Double Consciousness Defined

The phrase double consciousness itself stemmed from a passage in the first chapter of Du Bois's The Souls of Black Folk, called “Of Our Spiritual Strivings.” In this chapter, Du Bois describes how the descendants of Africans feel not a single self-consciousness but a sense of twoness, of being a U.S. citizen as well as a Black. These two identities represent two simultaneous selves—American and African or American and Black.

Although today the term double consciousness is almost always solely attributed to Du Bois and his work, the term itself was not created by him and would have been familiar to his contemporaries. The term had currency in at least two major avenues available to his educated readership: in medical psychology to refer to cases of split personality and in literature speaking of a transcendental division between the divine and the material world, which inhibited true self-realization. In each case, Du Bois likely relied on the phrase to make his ideas familiar to his readers, both in rallying Black Americans and in creating a basis of empathy among White Americans.

In the psychological literature, the idea of double consciousness, made popular by several cases of split personality highlighted in Harper's magazine, made clear that the two selves were not only distinct but fundamentally opposed to each other. Although seen to be abnormal, the state of double consciousness was not seen as deviant; there was genuine sympathy and integrity attached to the subjects of this psychological double consciousness.
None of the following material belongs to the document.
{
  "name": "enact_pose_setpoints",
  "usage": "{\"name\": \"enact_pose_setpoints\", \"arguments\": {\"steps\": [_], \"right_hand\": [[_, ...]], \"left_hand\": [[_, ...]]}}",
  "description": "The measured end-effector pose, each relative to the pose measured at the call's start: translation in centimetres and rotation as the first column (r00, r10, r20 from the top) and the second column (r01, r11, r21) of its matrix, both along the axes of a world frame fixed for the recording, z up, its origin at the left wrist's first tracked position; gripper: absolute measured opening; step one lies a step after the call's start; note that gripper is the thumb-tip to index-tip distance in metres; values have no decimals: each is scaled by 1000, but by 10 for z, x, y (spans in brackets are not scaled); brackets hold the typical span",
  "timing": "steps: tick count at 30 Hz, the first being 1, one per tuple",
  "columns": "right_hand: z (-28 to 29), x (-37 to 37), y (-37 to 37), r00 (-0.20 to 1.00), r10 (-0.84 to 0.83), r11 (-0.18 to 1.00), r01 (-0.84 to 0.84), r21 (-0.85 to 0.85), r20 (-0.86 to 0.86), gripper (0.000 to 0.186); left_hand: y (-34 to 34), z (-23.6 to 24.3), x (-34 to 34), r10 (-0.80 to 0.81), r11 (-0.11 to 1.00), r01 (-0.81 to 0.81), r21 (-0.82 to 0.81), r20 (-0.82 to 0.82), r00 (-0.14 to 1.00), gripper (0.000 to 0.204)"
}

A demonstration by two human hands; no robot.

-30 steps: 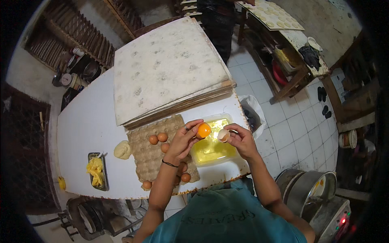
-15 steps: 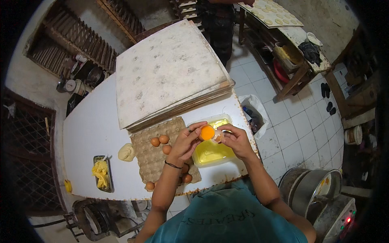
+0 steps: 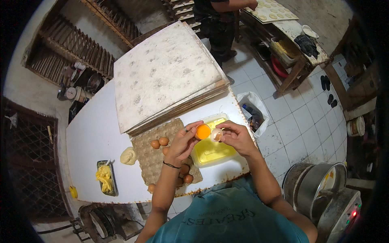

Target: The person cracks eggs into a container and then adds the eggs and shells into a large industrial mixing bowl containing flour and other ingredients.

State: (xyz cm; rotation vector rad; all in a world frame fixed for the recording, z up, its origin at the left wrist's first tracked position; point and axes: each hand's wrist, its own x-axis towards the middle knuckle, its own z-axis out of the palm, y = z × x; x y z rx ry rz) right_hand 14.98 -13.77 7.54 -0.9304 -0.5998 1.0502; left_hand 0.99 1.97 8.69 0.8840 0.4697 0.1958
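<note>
My left hand (image 3: 186, 141) grips half an eggshell holding an orange yolk (image 3: 203, 131). My right hand (image 3: 235, 137) holds the other shell half (image 3: 216, 135), pale inside, close beside it. Both are over a clear plastic container (image 3: 212, 154) of yellowish liquid. To the left, brown eggs (image 3: 155, 143) sit in a cardboard egg tray (image 3: 148, 162), with a lump of dough (image 3: 128, 156) beside it. A metal tray of yellow fat (image 3: 104, 178) lies farther left on the white table (image 3: 85, 146).
Stacked floured boards (image 3: 166, 69) cover the table's back. Behind, a person (image 3: 210, 24) works at a side bench with dough rounds (image 3: 271, 10). A sack (image 3: 253, 113) stands right of the table, a steel mixer (image 3: 320, 194) at lower right, wooden racks (image 3: 77, 44) at upper left.
The two shell halves came closer together, then drew slightly apart, the yolk staying in my left one. The person behind has come further into view, with an arm over the bench.
</note>
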Motion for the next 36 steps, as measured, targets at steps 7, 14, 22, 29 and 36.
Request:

This created a helpful and non-damaging metaphor and familiar language for Du Bois when he spoke about the dignity of this struggle for African Americans, who Du Bois posited as struggling to synthesize an integrated self out of two conflicting identities.

The term was similarly useful for those readers familiar with literature and transcendental thought. Much of Du Bois's work carries a deeply spiritual aspect, and many have interpreted his concept of double consciousness to refer to what Du Bois felt African Americans had to offer U.S. society: a deeply spiritual African identity, which could help to offset the harms and conflict many felt inherent to the materialism of U.S. society. This strain of literary thought was well known in Ralph Waldo Emerson's work, and was likewise adopted by many philosophers of the time, including Du Bois's mentor at Harvard, William James.